» **EXERCISE DETAILS**
With pictures left out, write out exactly every line from the start of the data through the one that contains "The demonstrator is".

» **PROVIDED MATERIAL**
_ _ _ _ _

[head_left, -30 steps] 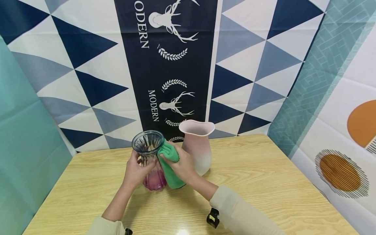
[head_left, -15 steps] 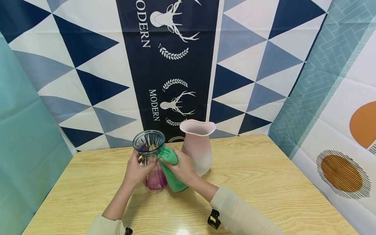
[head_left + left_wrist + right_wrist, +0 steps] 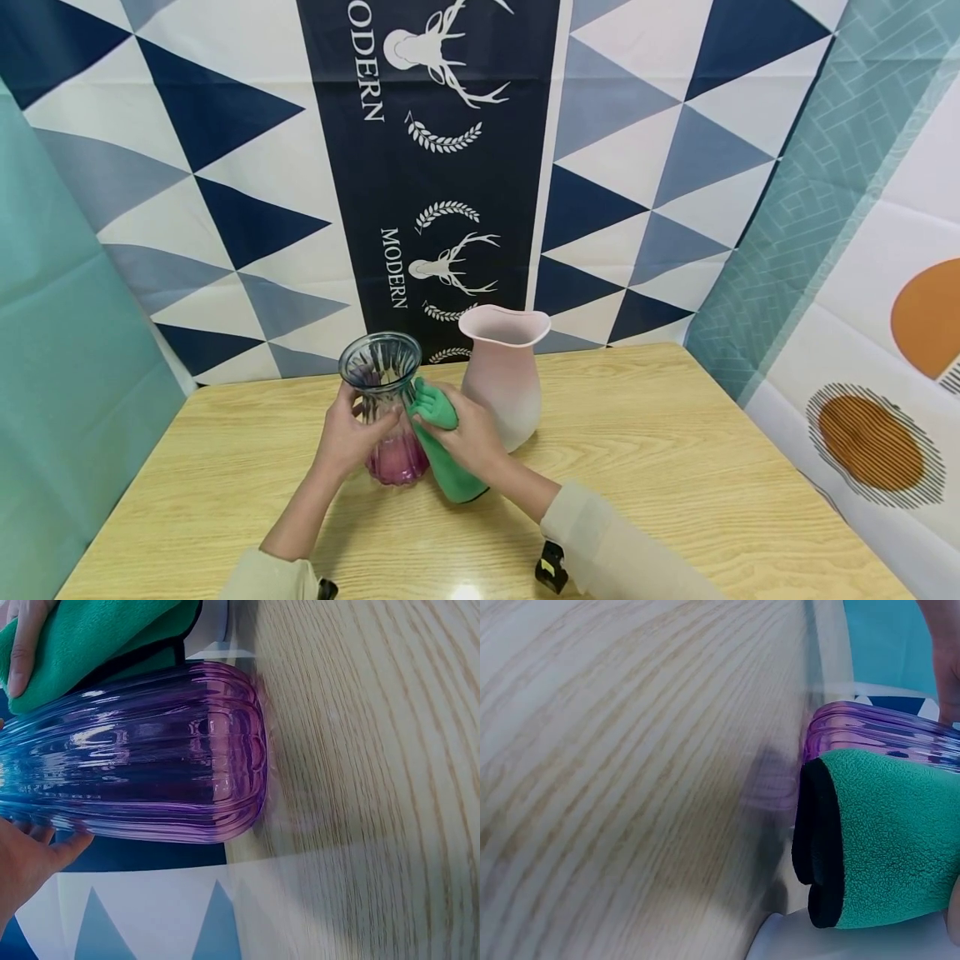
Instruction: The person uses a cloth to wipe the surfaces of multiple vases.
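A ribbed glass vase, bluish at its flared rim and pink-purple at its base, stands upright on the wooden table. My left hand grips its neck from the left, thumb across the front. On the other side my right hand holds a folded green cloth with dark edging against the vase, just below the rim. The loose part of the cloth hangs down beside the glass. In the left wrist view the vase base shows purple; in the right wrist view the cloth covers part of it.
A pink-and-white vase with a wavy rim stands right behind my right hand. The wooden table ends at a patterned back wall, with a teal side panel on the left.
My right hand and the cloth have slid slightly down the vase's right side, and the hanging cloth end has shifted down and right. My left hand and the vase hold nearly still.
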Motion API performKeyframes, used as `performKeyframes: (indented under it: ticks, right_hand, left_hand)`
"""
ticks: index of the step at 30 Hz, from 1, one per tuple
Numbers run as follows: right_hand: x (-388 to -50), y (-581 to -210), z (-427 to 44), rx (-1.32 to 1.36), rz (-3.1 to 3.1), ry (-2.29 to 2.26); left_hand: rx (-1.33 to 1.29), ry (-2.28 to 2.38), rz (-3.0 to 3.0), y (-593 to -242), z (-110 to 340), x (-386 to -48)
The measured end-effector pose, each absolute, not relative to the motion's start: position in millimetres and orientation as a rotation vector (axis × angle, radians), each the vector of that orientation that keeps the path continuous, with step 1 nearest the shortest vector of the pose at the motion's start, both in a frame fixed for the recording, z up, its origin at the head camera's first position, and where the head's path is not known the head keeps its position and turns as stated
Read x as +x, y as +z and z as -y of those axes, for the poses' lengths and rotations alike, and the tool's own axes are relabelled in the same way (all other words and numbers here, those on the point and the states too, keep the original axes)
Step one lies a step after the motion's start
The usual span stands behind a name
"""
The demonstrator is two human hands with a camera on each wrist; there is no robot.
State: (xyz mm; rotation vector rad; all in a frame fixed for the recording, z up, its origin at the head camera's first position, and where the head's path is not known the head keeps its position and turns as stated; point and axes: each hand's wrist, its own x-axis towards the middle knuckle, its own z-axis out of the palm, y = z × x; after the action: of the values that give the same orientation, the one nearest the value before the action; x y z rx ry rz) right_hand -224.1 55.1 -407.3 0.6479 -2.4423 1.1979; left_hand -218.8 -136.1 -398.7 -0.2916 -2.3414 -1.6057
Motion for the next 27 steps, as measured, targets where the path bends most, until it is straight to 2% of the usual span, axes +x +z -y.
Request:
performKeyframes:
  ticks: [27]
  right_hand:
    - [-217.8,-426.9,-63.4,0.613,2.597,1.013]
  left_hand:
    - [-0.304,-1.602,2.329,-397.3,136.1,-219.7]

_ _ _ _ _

» **SOLUTION**
[head_left, -30 steps] 
[head_left, -15 steps] 
[head_left + left_wrist + right_wrist, +0 steps] 
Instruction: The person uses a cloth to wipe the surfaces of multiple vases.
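A ribbed glass vase, bluish at its flared rim and pink-purple at its base, stands upright on the wooden table. My left hand grips its neck from the left, thumb across the front. On the other side my right hand holds a folded green cloth with dark edging against the vase, just below the rim. The loose part of the cloth hangs down beside the glass. In the left wrist view the vase base shows purple; in the right wrist view the cloth covers part of it.
A pink-and-white vase with a wavy rim stands right behind my right hand. The wooden table ends at a patterned back wall, with a teal side panel on the left.
My right hand and the cloth have slid slightly down the vase's right side, and the hanging cloth end has shifted down and right. My left hand and the vase hold nearly still.
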Motion API performKeyframes, used as `performKeyframes: (indented under it: ticks, right_hand, left_hand)`
"""
ticks: index of the step at 30 Hz, from 1, one per tuple
Numbers run as follows: right_hand: x (-388 to -50), y (-581 to -210), z (-427 to 44), rx (-1.32 to 1.36), rz (-3.1 to 3.1), ry (-2.29 to 2.26); left_hand: rx (-1.33 to 1.29), ry (-2.28 to 2.38), rz (-3.0 to 3.0), y (-593 to -242), z (-110 to 340), x (-386 to -48)
The measured end-effector pose, each absolute, not relative to the motion's start: position in millimetres and orientation as a rotation vector (axis × angle, radians), each the vector of that orientation that keeps the path continuous, with step 1 nearest the shortest vector of the pose at the motion's start, both in a frame fixed for the recording, z up, its origin at the head camera's first position, and where the head's path is not known the head keeps its position and turns as stated
Read x as +x, y as +z and z as -y of those axes, for the poses' lengths and rotations alike, and the tool's own axes are relabelled in the same way (all other words and numbers here, those on the point and the states too, keep the original axes)
Step one lies a step after the motion's start
The usual span stands behind a name
"""
The demonstrator is two human hands with a camera on each wrist; there is no robot.

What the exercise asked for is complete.